Don Juan riait toujours, et offrait à don Garcia de prendre sa revanche. Mais celui-ci refusa. Si vous avez un peu de courage, dit-il, prenez mon manteau, allez à la petite porte que bien vous connaissez. Vous ne trouverez que dona Fausta, puisque la Teresita ne vous attend pas. Suivez-la sans dire un mot ; une fois dans sa chambre, il se peut fort bien qu’elle éprouve un moment de surprise, qu’elle verse même une larme ou deux ; mais que cela ne vous arrête pas. Soyez sûr qu’elle n’osera pas crier. Montrez-lui alors ma lettre ; dites-lui que je suis un horrible scélérat, un monstre, tout ce que vous voudrez ; qu’elle a une vengeance facile et prompte ; et cette vengeance, soyez certain qu’elle la trouvera bien douce.

À chacune des paroles de don Garcia le diable entrait plus avant dans le cœur de don Juan, et lui démontrait que ce qu’il n’avait jusqu’à présent regardé que comme une plaisanterie sans but pouvait se terminer pour lui de la manière la plus agréable. Il cessa de rire, et le rouge du plaisir commença à lui monter au front.

— Si j’étais assuré, dit-il, que dona Fausta consentît à cet échange…

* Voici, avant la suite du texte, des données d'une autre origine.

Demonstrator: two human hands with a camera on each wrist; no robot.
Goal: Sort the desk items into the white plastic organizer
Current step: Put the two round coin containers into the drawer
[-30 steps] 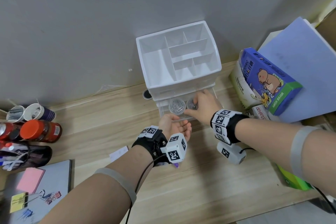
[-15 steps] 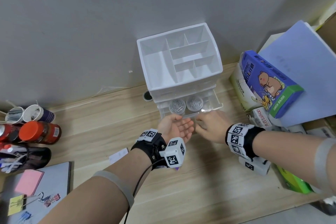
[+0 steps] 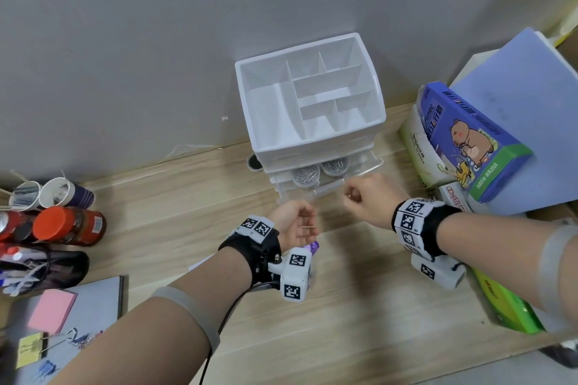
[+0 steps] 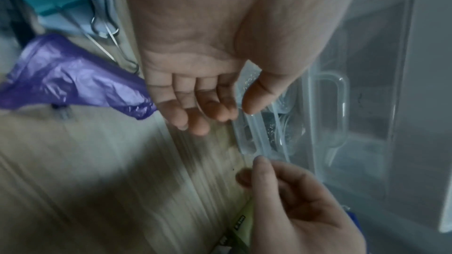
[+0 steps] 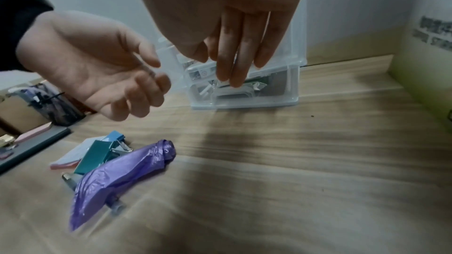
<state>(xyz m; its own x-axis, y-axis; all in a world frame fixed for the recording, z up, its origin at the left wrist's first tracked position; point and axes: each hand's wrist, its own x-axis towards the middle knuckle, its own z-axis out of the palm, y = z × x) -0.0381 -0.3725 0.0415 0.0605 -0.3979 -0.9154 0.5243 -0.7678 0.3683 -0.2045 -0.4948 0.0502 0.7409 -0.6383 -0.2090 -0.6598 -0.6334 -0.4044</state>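
Note:
The white plastic organizer [image 3: 312,147] stands against the wall, its top compartments bare. Its clear upper drawer [image 3: 328,187] is pulled out and holds two round tubs of paper clips [image 3: 305,175]. My left hand [image 3: 297,222] hovers just in front of the drawer, palm up, fingers loosely curled around nothing [image 4: 208,103]. My right hand [image 3: 366,200] hangs beside it at the drawer's right front, fingers relaxed and holding nothing [image 5: 234,55]. A purple plastic roll [image 5: 122,177] and a teal binder clip [image 5: 97,154] lie on the desk under my left wrist.
A blue carton [image 3: 469,141] and a pale blue folder [image 3: 516,87] are stacked to the right, with a green box [image 3: 506,306] nearer. On the left stand a red-lidded jar [image 3: 68,225], paper cups [image 3: 59,194], a black pouch [image 3: 40,266] and a notebook with pink notes [image 3: 53,309].
My right hand has come out of the drawer, leaving the second tub of clips inside. Both hands have drawn back a little from the drawer front.

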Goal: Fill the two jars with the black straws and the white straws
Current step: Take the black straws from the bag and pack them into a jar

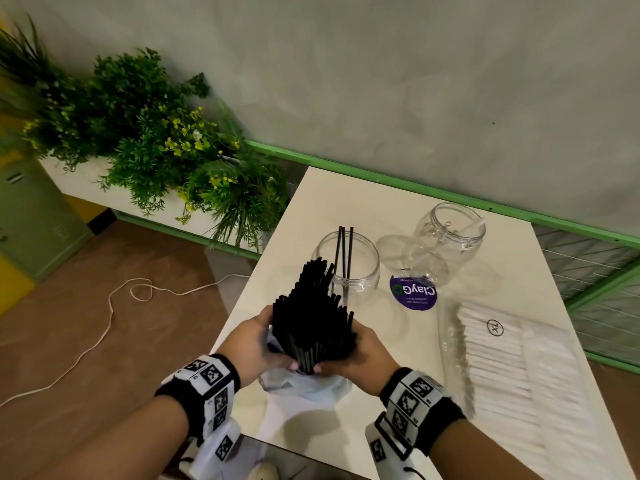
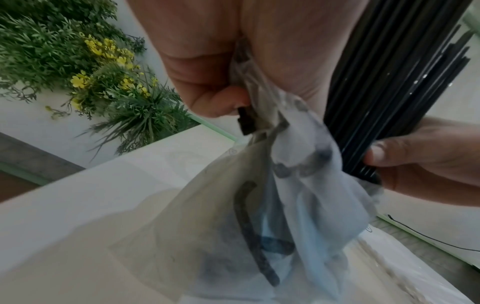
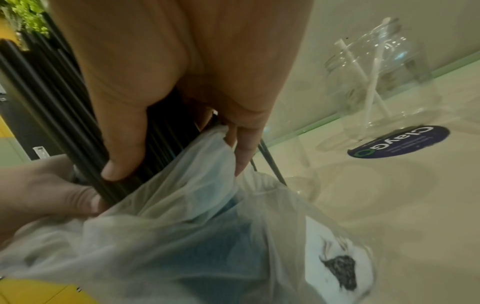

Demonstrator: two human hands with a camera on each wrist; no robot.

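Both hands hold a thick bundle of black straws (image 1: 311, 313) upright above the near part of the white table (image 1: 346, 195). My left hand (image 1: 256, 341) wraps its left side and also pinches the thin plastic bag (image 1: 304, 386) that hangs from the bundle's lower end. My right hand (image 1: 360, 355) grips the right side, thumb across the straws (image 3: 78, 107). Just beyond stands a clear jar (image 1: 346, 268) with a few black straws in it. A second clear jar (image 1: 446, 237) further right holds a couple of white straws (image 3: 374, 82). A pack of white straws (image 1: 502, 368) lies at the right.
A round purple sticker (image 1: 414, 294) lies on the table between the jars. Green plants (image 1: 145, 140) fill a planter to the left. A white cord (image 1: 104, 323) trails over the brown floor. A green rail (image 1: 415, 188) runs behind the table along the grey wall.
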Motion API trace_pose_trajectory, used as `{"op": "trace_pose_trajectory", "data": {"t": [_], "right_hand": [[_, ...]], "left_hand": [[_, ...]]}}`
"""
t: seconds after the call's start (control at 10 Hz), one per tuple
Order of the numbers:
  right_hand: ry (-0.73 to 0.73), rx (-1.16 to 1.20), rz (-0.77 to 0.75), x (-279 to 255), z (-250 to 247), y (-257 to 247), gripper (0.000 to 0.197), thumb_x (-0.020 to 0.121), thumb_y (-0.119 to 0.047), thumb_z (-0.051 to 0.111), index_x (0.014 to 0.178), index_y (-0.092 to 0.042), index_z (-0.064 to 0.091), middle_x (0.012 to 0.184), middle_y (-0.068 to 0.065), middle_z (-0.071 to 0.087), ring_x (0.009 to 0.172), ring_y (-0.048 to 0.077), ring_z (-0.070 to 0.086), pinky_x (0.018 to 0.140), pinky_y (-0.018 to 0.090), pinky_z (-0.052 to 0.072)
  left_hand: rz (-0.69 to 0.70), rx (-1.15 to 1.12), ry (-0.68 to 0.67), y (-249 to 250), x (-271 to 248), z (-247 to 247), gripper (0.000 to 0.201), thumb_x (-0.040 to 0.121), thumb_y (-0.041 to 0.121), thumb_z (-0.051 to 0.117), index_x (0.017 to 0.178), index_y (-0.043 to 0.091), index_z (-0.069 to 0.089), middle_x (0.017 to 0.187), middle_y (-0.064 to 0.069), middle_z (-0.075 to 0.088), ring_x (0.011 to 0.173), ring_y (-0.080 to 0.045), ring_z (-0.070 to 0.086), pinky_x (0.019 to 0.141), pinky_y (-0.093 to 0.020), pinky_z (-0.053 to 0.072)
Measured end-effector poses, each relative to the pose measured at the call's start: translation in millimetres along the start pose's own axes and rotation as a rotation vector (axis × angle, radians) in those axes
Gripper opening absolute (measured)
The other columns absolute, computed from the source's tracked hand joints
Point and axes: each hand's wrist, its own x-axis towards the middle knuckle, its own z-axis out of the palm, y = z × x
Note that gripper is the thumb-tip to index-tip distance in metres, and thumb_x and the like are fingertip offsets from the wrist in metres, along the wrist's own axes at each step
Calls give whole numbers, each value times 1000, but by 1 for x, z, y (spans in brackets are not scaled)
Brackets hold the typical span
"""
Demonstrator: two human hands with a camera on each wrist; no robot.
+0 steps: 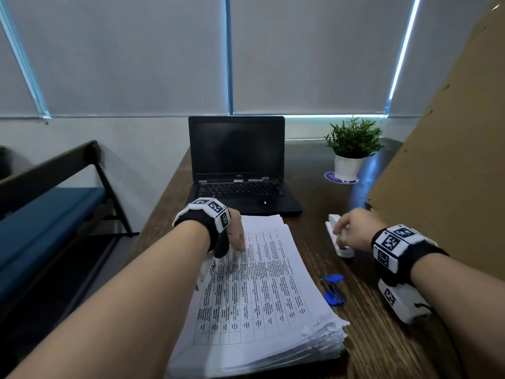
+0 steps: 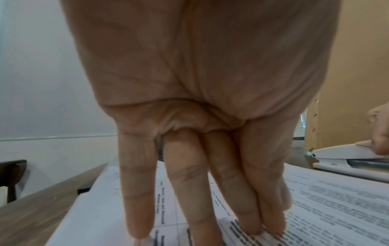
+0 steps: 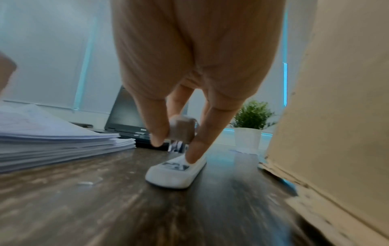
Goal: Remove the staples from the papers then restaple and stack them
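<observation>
A thick stack of printed papers [image 1: 259,291] lies on the dark wooden table [image 1: 382,351]. My left hand [image 1: 236,235] rests on the stack's far left part, and its straight fingers [image 2: 210,208] press on the top sheet [image 2: 336,208]. To the right of the stack lies a white stapler [image 1: 334,236]. My right hand [image 1: 352,231] grips its upper arm from above, thumb and fingers [image 3: 155,133] on either side, while the white base [image 3: 174,173] sits on the table. A blue staple remover [image 1: 333,289] lies between the stack and my right forearm.
A black laptop [image 1: 237,165] stands open behind the papers. A potted plant [image 1: 352,149] is at the back right. A tall cardboard sheet [image 1: 451,160] walls off the right side. A blue-cushioned bench [image 1: 54,203] stands left of the table. Loose staples [image 3: 85,183] lie on the wood.
</observation>
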Motion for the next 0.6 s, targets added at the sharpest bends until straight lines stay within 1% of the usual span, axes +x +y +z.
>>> {"op": "trace_pose_trajectory", "data": {"t": [0.1,0.2,0.3,0.4,0.5,0.6], "right_hand": [[-87,110,-85,-3,0,-18,10,77,-22,80,84,-28,76,96,-8,67,96,11,63,76,22,40],[-158,167,-182,-1,4,-34,11,73,-22,84,80,-26,76,88,-8,68,81,6,62,66,18,43],[-173,148,-214,0,5,-42,10,75,-21,82,84,-23,77,90,-8,69,86,8,62,72,19,45],[-226,115,-252,3,0,-38,18,80,-22,78,98,-21,78,101,-9,72,95,7,63,81,20,46],[-257,86,-274,8,-20,-38,26,86,-22,72,112,-21,74,99,-12,71,84,0,64,74,13,45],[-173,108,-267,16,-54,-48,30,88,-25,69,118,-22,71,78,-17,65,57,0,60,58,11,44]], "left_hand": [[13,-26,-15,-2,0,0,48,49,53,79,91,29,79,97,-3,76,90,-24,73,89,-43,57],[22,-10,36,-1,-6,5,27,70,43,77,93,29,78,94,2,76,85,-18,73,88,-42,58],[27,3,79,3,-10,9,23,81,35,73,101,25,77,100,4,75,89,-16,72,90,-38,57],[63,-12,83,3,-14,11,19,89,22,67,105,16,75,113,0,72,84,-12,71,86,-28,57],[93,-82,126,3,-29,2,15,93,12,61,102,15,72,112,-1,71,80,-16,73,60,-20,57],[83,-79,280,4,-49,-29,12,94,15,59,94,21,69,95,2,72,83,-18,74,61,-24,57]]}}
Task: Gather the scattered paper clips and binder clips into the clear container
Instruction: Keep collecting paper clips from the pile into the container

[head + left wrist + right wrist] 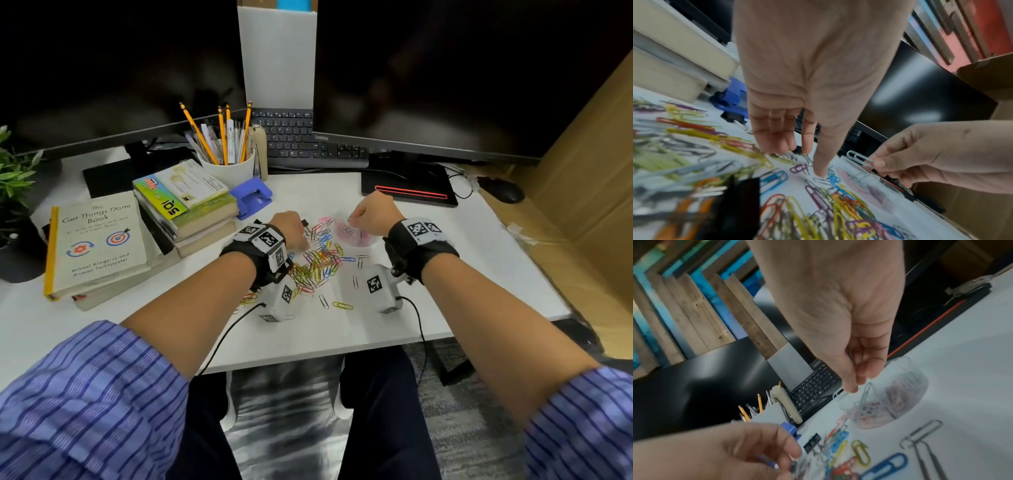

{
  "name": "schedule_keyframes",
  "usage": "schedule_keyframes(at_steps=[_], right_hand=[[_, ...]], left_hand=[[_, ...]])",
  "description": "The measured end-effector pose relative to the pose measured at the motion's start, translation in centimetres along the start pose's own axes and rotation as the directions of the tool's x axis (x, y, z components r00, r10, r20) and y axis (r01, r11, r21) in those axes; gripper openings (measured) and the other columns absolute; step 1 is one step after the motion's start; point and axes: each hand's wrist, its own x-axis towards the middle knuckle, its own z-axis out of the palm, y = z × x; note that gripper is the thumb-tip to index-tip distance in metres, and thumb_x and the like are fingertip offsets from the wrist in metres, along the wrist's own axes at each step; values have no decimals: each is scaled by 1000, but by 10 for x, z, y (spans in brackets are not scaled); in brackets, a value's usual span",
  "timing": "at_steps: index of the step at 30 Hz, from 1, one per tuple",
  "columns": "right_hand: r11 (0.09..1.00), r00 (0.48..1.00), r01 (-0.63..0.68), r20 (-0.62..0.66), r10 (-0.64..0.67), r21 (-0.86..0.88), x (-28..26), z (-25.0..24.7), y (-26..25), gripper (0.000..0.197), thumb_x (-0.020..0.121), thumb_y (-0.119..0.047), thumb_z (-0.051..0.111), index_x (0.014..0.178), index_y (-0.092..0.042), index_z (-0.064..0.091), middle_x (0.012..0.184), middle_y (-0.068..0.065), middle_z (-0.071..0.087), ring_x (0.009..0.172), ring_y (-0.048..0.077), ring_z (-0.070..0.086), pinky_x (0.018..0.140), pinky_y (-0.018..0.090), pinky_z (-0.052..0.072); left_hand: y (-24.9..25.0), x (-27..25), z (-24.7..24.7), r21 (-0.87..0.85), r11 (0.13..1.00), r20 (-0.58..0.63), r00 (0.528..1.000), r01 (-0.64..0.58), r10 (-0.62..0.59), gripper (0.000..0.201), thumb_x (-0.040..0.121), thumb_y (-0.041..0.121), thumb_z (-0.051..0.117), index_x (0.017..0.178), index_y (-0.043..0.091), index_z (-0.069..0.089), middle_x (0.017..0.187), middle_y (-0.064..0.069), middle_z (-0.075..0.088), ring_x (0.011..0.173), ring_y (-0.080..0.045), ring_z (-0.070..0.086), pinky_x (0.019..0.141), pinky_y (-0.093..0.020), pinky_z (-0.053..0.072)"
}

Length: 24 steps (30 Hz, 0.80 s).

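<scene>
The right hand (371,212) is hovering directly over the container (890,395), pinching a few silver clips (859,158) between thumb and fingertips. In the right wrist view, one silver clip is hanging almost vertically, long axis pointing down into the container mouth; another is sticking out sideways past the rim. The container is standing on the desk (445,274) at the far right edge of the clip pile (318,260) and is already holding pinkish clips.

The left hand (291,229) is working at the far left edge of the pile, fingers curled down onto the clips; in the right wrist view it appears to be pinching a few, though blur prevents confirmation. A black binder clip (812,441) is lying just beyond that hand.

Judgement: release is the next step for the right hand. The container lies straight below it, so no sideways travel is needed. The left hand is nearer the pile; the right is nearer the container.
</scene>
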Motion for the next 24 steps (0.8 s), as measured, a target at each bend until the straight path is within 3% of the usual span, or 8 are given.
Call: schedule_keyframes(at_steps=[3, 5, 8, 10, 12, 15, 19, 24], right_hand=[[998, 999, -24, 23, 25, -59, -4, 3, 0, 27, 88, -21, 61, 102, 0, 71, 105, 15, 71, 99, 29, 67, 85, 33, 55], [999, 999, 37, 8, -37, -24, -6, 3, -3, 24, 89, -15, 59, 106, -4, 71, 114, 13, 68, 105, 28, 64, 86, 31, 53], [979, 982, 191, 9, -191, -65, -12, 8, -11, 29, 91, -7, 51, 114, -14, 67, 128, 8, 59, 121, 24, 53, 101, 33, 43], [955, 979, 205, 24, -205, -214, -13, 11, -15, 31, 93, -11, 51, 122, -15, 61, 130, 9, 54, 125, 27, 48, 102, 38, 43], [948, 990, 142, 21, -142, -286, -11, 8, -13, 35, 93, -12, 52, 127, -11, 58, 132, 12, 51, 125, 31, 48, 103, 42, 44], [944, 992, 122, 78, -103, -305, -9, 3, -4, 33, 91, -6, 52, 123, -9, 60, 131, 14, 53, 120, 29, 53, 102, 36, 45], [927, 990, 123, 105, -91, -354, -10, 7, -6, 29, 94, -14, 52, 120, -8, 63, 128, 15, 51, 113, 30, 57, 99, 33, 46], [908, 997, 68, 63, -46, -413, -6, 5, -10, 26, 93, -10, 47, 112, -2, 63, 120, 16, 53, 105, 33, 59, 89, 39, 50]], left_hand=[[3, 0, 2, 102, 994, 79, 996, 25, -33, 77, 72, 45, 76, 133, 11, 43, 135, -15, 44, 122, -33, 48, 101, -43, 44], [2, -2, 0, 208, 977, 130, 989, 36, -64, 94, 68, 55, 75, 140, 14, 33, 140, -16, 34, 127, -35, 44, 104, -47, 41], [-2, -5, -2, 267, 964, 159, 985, 16, -61, 103, 63, 60, 76, 143, 16, 28, 143, -16, 30, 128, -36, 43, 102, -47, 41], [-4, -3, 1, 283, 959, 159, 986, -2, -44, 104, 58, 60, 78, 142, 19, 31, 141, -15, 32, 124, -36, 46, 102, -47, 43], [-4, -2, 4, 276, 961, 153, 987, 3, -47, 99, 59, 57, 80, 139, 20, 35, 139, -15, 34, 120, -37, 50, 101, -49, 44], [0, -3, 7, 194, 981, 131, 991, 4, -30, 81, 66, 45, 80, 132, 16, 42, 135, -14, 38, 114, -36, 53, 100, -48, 46], [3, 0, 7, 114, 991, 69, 996, -68, 60, 51, 75, 27, 76, 118, 7, 57, 123, -16, 57, 102, -30, 59, 91, -39, 51], [6, 5, 4, 173, 984, 55, 998, -40, 31, 32, 82, 14, 69, 111, 3, 67, 117, -12, 67, 108, -28, 63, 92, -34, 53]])
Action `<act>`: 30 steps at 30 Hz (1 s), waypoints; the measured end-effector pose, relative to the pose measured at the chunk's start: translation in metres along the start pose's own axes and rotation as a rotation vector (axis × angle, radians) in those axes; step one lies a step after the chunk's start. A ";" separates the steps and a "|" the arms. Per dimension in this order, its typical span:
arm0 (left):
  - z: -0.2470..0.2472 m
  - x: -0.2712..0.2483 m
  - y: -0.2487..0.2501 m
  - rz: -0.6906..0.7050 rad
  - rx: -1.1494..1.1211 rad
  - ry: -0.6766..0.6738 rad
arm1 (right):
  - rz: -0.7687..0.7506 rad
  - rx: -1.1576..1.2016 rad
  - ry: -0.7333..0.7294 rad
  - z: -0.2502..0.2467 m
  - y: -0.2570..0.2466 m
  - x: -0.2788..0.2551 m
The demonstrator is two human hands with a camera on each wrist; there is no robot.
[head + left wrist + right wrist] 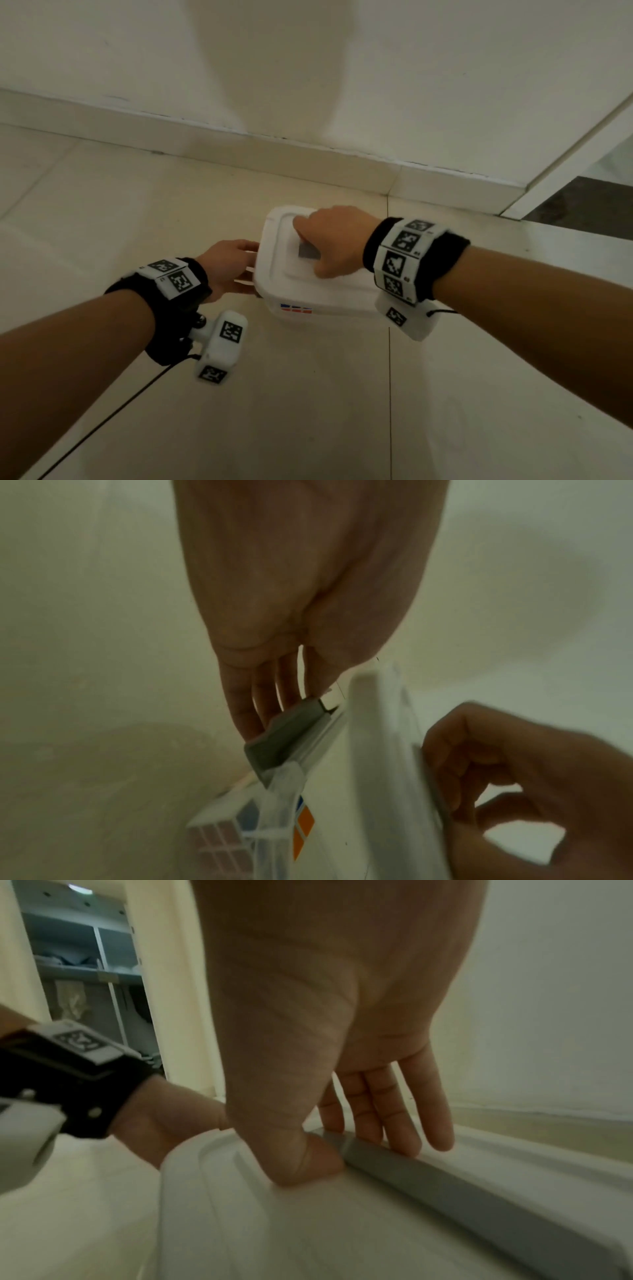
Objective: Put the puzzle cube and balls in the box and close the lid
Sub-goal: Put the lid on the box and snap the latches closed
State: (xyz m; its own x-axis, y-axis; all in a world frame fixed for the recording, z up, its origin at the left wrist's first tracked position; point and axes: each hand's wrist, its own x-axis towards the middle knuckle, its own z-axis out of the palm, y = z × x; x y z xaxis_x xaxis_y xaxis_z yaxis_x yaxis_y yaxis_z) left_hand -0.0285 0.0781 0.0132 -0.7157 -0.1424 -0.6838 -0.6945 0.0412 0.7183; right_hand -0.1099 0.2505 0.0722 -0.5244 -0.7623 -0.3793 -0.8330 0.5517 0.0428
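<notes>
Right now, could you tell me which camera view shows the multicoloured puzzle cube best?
The left wrist view: the multicoloured puzzle cube shows orange, blue and pale squares through the translucent white plastic box wall. The head view shows only a thin strip of coloured squares under the lid. The right wrist view shows none.

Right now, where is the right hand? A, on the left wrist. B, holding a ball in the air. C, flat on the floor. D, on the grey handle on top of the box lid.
D: the right hand rests on the lid, thumb and fingers around the grey handle.
</notes>
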 end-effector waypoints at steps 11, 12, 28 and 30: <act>0.004 -0.001 0.001 -0.049 -0.066 0.016 | -0.011 0.079 0.016 0.029 -0.002 -0.007; 0.005 -0.001 0.001 -0.051 -0.068 0.014 | -0.012 0.093 0.017 0.031 -0.002 -0.008; 0.009 -0.001 0.001 -0.055 0.011 -0.012 | 0.031 0.453 0.097 0.044 0.034 -0.023; 0.010 0.000 0.001 -0.048 0.027 -0.012 | 0.086 0.569 0.154 0.045 0.038 -0.031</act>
State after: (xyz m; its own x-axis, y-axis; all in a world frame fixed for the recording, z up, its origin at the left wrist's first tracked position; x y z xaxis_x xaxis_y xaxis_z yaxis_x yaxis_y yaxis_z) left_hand -0.0296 0.0880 0.0128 -0.6826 -0.1331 -0.7186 -0.7293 0.0612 0.6814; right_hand -0.1171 0.3099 0.0443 -0.6409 -0.7236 -0.2562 -0.5829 0.6759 -0.4509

— Si elle consentait ! s’écria don Garcia. Quel blanc-bec êtes-vous, mon camarade, pour croire qu’une femme puisse hésiter entre un amant de six mois et un amant d’un jour ! Allez, vous me remercierez tous les deux demain, je n’en doute pas, et la seule récompense que je vous demande, c’est de me permettre de faire la cour à la Teresita pour me dédommager. — Puis, voyant que don Juan était plus qu’à moitié convaincu, il lui dit : — Décidez-vous, car pour moi je ne veux pas voir Fausta ce soir ; si vous n’en voulez pas, je donne ce billet au gros Fadrique, et c’est lui qui en aura l’aubaine.

— Ma foi ! arrive que pourra, s’écria don Juan, saisissant le billet, et pour se donner du courage, il avala d’un trait un grand verre de Montilla.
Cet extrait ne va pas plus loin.